Brain Research | 1998
V. John Massari; Linda W. Dickerson; Alrich L. Gray; Jean-Marie Lauenstein; Karen J. Blinder; Joseph T. Newsome; David J. Rodak; Terry J. Fleming; Philip J. Gatti; Richard A. Gillis
Recent physiological evidence indicates that vagal postganglionic control of left ventricular contractility is mediated by neurons found in a ventricular epicardial fat pad ganglion. In the dog this region has been referred to as the cranial medial ventricular (CMV) ganglion [J.L. Ardell, Structure and function of mammalian intrinsic cardiac neurons, in: J.A. Armour, J.L. Ardell (Eds.). Neurocardiology, Oxford Univ. Press, New York, 1994, pp. 95-114; B.X. Yuan, J.L. Ardell, D.A. Hopkins, A.M. Losier, J.A. Armour, Gross and microscopic anatomy of the canine intrinsic cardiac nervous system, Anat. Rec., 239 (1994) 75-87]. Since activation of the vagal neuronal input to the CMV ganglion reduces left ventricular contractility without influencing cardiac rate or AV conduction, this ganglion contains a functionally selective pool of negative inotropic parasympathetic postganglionic neurons.

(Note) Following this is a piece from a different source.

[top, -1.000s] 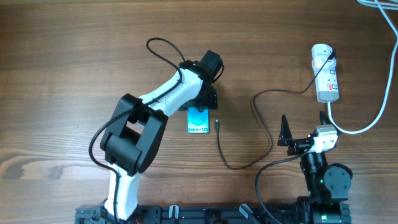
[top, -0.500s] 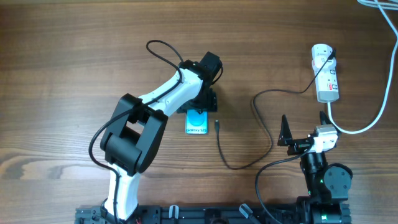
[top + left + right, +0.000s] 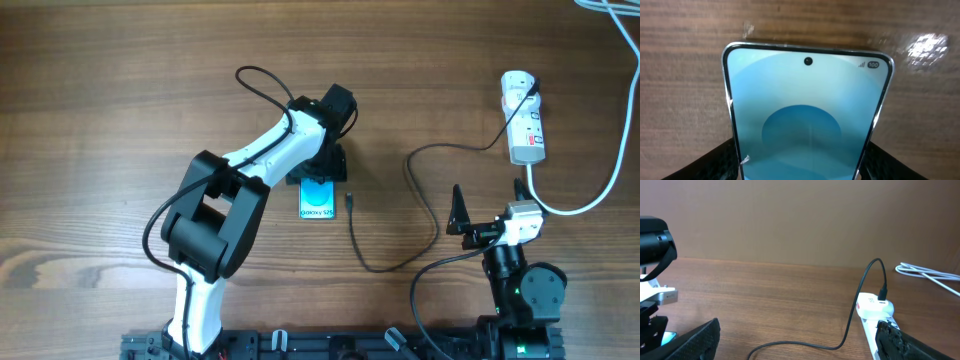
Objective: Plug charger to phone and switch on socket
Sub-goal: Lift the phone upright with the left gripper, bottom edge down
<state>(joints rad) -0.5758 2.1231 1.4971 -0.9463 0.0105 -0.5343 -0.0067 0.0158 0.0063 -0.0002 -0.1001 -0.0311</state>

In the present report we have defined the light microscopic distribution of preganglionic negative inotropic neurons in the CNS which are retrogradely labeled from the CMV ganglion. Some tissues were also processed for the simultaneous immunocytochemical visualization of tyrosine hydroxylase (TH: a marker for catecholaminergic neurons) and examined with both light microscopic and electron microscopic methods. Histochemically visualized neurons were observed in a long slender column in the ventrolateral nucleus ambiguus (NA-VL). The greatest number of retrogradely labeled neurons were observed just rostral to the level of the area postrema. TH perikarya and dendrites were commonly observed interspersed with vagal motoneurons in the NA-VL. TH nerve terminals formed axo-dendritic synapses upon negative inotropic vagal motoneurons, however the origin of these terminals remains to be determined. We conclude that synaptic interactions exist which would permit the parasympathetic preganglionic vagal control of left ventricular contractility to be modulated monosynaptically by catecholaminergic afferents to the NA-VL.